- Your instructions: Each line starting at the one that contains "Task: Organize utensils" and ending at the one that contains "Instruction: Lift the" must be returned exactly, and the rest of the listing is left out.

- Dataset:
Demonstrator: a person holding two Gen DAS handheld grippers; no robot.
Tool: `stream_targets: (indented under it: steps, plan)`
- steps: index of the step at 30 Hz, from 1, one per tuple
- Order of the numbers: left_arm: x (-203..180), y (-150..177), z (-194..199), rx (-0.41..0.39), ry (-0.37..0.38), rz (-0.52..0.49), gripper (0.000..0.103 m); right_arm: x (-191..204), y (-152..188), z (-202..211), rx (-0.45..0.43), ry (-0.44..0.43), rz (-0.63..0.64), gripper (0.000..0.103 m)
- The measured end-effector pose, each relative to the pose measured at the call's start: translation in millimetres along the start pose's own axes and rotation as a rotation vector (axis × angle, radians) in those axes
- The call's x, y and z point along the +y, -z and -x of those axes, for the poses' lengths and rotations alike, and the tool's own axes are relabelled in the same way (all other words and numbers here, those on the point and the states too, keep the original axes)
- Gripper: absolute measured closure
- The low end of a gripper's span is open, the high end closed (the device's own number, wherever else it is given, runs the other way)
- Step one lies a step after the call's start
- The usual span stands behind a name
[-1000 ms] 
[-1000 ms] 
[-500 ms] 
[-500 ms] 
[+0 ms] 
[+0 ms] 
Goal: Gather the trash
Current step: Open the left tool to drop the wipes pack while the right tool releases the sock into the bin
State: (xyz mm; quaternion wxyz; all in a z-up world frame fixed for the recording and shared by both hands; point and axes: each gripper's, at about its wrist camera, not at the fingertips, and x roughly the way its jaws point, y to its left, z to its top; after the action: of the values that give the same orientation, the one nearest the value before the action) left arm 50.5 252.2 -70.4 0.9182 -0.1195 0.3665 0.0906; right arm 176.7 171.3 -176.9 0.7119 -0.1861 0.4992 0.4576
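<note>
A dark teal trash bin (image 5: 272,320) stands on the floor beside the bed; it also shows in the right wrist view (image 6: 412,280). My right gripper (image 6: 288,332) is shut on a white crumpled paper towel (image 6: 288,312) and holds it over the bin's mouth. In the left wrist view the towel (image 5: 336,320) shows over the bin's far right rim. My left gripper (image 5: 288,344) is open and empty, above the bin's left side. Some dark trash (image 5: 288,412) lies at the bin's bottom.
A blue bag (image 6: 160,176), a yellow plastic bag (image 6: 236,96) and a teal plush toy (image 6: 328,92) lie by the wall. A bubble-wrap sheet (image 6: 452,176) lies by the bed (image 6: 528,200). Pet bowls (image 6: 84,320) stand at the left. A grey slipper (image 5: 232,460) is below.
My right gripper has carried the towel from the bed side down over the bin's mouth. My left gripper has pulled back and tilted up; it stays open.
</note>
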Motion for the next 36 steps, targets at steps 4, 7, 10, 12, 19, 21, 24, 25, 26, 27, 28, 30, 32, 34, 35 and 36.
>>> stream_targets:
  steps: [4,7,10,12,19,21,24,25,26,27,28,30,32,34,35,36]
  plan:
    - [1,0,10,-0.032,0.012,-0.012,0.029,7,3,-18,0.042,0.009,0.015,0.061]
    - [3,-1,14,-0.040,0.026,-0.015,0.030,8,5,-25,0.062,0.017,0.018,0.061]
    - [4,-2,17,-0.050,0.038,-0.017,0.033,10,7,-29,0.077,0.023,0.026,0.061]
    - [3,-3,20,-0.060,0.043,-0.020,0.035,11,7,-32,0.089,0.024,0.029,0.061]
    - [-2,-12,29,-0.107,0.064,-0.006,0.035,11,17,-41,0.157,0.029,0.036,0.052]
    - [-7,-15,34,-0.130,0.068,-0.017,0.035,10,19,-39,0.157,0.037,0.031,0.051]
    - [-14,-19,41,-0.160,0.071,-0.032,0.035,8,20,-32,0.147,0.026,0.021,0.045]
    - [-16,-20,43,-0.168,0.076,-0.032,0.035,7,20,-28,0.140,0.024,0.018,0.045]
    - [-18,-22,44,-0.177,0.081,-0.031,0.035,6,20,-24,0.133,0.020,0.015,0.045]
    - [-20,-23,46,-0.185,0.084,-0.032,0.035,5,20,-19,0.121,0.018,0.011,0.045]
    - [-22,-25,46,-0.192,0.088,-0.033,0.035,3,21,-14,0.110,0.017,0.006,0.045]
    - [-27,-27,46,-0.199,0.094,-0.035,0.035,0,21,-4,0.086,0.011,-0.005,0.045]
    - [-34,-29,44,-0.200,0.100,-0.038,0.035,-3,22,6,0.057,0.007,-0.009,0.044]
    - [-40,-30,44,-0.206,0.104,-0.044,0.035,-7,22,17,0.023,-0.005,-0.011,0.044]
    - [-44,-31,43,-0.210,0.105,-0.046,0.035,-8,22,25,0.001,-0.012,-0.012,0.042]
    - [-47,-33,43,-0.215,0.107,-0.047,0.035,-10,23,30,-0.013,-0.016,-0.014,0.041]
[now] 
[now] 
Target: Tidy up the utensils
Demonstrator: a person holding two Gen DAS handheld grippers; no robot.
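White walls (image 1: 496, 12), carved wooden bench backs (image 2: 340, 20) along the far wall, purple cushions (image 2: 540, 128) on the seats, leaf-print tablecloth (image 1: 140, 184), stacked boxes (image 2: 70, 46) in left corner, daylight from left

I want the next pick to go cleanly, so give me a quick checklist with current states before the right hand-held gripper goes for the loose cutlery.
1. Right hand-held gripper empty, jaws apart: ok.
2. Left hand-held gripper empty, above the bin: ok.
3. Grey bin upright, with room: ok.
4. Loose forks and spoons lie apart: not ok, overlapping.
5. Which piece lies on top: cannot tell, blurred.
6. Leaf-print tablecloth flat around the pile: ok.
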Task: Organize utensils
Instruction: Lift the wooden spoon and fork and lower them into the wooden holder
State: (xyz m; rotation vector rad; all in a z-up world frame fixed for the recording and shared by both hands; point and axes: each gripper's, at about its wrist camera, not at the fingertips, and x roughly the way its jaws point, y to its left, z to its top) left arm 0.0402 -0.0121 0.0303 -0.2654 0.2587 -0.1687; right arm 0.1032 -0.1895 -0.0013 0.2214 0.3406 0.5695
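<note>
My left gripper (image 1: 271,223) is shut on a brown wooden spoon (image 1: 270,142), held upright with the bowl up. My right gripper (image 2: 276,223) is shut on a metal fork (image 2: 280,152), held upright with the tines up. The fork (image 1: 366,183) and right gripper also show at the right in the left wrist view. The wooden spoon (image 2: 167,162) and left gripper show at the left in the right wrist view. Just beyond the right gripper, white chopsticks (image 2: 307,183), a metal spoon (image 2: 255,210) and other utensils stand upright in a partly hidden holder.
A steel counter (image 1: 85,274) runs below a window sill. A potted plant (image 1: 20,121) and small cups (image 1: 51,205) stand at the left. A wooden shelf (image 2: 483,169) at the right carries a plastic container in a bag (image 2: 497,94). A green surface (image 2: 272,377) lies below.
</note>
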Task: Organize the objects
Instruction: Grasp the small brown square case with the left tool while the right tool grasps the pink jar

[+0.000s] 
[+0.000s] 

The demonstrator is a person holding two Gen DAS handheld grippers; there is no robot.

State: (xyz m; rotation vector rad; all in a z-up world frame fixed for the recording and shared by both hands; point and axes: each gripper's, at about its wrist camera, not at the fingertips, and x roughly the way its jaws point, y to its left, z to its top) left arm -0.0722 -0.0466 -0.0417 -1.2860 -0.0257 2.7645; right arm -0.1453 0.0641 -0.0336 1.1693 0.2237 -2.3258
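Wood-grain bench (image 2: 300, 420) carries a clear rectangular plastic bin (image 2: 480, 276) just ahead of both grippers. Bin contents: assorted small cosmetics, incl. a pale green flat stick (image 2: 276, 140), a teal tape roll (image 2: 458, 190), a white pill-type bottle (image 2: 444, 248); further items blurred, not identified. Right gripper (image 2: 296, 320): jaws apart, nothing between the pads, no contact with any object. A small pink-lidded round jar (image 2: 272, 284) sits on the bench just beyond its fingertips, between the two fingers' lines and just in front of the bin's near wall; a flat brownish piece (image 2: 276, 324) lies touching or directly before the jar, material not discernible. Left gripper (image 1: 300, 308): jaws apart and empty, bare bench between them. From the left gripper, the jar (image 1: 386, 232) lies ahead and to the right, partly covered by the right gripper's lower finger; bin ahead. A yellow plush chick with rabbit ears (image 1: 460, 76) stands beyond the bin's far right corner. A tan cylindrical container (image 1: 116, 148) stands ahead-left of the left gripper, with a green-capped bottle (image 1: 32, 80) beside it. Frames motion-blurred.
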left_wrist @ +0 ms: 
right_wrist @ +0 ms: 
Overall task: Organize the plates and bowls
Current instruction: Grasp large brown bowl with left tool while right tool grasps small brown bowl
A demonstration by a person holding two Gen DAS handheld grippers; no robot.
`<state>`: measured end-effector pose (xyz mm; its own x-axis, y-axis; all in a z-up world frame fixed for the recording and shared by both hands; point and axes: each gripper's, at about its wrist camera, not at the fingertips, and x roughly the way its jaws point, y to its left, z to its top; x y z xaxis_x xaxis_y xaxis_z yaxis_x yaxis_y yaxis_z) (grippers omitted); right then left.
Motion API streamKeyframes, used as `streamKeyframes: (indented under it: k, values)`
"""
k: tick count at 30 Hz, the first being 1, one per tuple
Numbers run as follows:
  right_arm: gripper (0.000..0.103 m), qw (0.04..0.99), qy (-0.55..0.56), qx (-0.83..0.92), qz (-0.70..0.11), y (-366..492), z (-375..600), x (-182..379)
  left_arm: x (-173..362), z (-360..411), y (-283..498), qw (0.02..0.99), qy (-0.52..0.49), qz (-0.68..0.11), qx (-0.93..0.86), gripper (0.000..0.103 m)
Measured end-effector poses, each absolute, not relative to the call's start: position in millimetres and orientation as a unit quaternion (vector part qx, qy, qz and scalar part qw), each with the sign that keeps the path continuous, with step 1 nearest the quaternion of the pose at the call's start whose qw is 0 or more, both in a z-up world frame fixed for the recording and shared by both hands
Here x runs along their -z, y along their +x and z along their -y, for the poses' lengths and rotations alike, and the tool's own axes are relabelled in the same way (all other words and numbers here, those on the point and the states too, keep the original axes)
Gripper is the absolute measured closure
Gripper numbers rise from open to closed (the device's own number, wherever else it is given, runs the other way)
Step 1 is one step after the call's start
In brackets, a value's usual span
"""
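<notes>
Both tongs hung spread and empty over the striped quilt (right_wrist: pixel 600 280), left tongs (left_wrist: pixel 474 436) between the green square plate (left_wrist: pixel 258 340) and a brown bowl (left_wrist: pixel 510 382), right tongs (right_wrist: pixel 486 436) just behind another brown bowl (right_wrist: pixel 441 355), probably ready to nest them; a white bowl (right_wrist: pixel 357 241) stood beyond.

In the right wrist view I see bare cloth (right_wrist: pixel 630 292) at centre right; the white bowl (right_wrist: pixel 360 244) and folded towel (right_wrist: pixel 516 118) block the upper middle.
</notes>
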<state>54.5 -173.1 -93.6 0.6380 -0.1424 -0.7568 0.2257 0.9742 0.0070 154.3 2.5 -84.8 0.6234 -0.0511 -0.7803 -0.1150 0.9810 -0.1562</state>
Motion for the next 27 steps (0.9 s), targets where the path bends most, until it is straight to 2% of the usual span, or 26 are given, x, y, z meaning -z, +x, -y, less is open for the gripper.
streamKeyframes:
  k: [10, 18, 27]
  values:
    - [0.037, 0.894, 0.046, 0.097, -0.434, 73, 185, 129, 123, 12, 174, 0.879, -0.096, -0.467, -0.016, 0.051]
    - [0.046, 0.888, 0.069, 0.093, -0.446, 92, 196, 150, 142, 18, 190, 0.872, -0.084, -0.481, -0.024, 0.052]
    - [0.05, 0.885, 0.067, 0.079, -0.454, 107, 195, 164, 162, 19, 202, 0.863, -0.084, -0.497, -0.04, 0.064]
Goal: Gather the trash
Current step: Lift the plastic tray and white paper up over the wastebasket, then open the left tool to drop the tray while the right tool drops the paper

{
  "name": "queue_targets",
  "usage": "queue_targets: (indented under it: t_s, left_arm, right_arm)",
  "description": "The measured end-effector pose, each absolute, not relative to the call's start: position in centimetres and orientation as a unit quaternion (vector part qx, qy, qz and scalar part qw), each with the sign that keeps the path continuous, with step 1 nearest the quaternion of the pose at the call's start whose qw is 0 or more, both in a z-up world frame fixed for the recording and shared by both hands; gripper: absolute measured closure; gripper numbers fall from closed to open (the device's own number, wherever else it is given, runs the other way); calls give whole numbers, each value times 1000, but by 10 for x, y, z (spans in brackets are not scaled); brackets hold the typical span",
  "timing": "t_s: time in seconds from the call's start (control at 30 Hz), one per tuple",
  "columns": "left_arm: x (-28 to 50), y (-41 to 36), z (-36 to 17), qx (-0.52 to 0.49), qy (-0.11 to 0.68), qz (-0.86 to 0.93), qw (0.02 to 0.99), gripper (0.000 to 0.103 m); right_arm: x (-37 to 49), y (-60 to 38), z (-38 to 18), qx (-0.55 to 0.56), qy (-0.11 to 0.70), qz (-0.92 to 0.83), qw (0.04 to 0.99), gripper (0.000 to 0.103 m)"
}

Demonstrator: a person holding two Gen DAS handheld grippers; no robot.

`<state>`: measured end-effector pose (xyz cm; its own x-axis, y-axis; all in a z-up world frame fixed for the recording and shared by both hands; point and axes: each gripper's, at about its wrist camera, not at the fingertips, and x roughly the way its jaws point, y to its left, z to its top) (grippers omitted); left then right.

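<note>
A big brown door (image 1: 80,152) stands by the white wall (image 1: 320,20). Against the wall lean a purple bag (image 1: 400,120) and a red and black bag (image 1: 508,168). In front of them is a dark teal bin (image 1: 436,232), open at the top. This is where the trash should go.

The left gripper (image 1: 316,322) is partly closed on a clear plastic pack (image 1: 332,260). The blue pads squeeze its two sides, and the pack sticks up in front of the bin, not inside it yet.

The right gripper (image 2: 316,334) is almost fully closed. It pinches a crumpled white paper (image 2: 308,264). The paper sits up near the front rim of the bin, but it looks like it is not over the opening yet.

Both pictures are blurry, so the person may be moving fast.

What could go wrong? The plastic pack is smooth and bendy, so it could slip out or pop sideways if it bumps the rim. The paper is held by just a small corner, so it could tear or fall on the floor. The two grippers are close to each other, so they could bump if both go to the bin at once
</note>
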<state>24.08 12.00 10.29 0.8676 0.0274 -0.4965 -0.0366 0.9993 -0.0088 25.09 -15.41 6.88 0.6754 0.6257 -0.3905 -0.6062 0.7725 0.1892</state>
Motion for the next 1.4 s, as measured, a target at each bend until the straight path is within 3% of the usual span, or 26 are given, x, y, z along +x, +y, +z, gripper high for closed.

- Completed task:
Task: Organize utensils
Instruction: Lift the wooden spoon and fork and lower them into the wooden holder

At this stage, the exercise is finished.